* Prompt *
What lines in the following entries hold the word "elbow"? Copy each one.

* Information provided *
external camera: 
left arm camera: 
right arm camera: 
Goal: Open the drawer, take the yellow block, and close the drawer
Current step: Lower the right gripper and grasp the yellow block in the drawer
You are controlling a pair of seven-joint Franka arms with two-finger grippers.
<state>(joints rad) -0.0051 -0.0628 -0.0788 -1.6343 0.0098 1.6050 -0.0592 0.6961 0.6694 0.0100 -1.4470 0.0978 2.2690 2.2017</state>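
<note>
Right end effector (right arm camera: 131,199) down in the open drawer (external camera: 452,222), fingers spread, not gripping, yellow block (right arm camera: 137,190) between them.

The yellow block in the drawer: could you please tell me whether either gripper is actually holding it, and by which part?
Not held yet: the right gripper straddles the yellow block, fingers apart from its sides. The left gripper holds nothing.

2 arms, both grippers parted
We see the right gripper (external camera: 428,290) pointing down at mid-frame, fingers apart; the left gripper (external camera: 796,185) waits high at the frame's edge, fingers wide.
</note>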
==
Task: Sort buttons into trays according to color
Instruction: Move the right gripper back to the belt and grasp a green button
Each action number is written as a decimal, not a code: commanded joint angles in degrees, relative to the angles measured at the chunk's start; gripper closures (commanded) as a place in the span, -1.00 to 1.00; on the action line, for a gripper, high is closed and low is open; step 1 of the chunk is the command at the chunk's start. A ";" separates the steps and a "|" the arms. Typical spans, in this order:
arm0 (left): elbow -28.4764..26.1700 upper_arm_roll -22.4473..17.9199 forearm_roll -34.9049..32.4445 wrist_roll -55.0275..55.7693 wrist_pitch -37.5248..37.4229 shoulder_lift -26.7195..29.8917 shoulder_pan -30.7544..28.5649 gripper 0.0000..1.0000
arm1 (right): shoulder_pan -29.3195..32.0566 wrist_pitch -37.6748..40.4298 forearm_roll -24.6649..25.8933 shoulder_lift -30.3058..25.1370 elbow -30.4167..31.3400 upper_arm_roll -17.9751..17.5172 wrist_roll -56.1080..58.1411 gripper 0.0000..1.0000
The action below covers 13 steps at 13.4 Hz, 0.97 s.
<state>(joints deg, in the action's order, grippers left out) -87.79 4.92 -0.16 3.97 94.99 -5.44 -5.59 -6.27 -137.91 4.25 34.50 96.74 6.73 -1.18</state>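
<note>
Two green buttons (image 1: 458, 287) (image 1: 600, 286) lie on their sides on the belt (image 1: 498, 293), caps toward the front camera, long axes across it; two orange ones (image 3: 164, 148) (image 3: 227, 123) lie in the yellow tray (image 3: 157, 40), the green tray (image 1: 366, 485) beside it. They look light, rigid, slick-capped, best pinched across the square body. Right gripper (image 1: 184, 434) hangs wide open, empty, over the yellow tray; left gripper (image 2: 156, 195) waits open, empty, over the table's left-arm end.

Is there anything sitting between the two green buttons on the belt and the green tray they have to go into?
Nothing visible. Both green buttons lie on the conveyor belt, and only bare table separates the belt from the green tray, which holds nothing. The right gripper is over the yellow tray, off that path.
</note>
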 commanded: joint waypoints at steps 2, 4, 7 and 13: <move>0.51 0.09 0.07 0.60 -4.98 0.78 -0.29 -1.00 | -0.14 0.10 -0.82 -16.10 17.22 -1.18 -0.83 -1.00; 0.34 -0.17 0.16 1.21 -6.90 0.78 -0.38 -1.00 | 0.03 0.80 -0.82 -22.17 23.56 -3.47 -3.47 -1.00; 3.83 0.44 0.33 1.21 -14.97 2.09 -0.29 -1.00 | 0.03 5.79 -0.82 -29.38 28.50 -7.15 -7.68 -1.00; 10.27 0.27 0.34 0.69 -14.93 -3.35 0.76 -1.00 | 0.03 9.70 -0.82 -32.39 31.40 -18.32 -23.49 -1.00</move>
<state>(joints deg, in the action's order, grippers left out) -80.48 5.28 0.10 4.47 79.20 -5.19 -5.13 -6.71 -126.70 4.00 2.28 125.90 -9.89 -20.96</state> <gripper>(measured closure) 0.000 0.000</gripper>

* Expected output *
arm0 (left): elbow -28.4764..26.1700 upper_arm_roll -22.4473..17.9199 forearm_roll -34.9049..32.4445 wrist_roll -55.0275..55.7693 wrist_pitch -37.5248..37.4229 shoulder_lift -26.7195..29.8917 shoulder_pan -30.7544..28.5649 gripper 0.0000..1.0000
arm1 (right): shoulder_pan -29.3195..32.0566 wrist_pitch -37.6748..40.4298 forearm_roll -24.6649..25.8933 shoulder_lift -30.3058..25.1370 elbow -30.4167..31.3400 upper_arm_roll -17.9751..17.5172 wrist_roll -56.1080..58.1411 gripper 0.0000..1.0000

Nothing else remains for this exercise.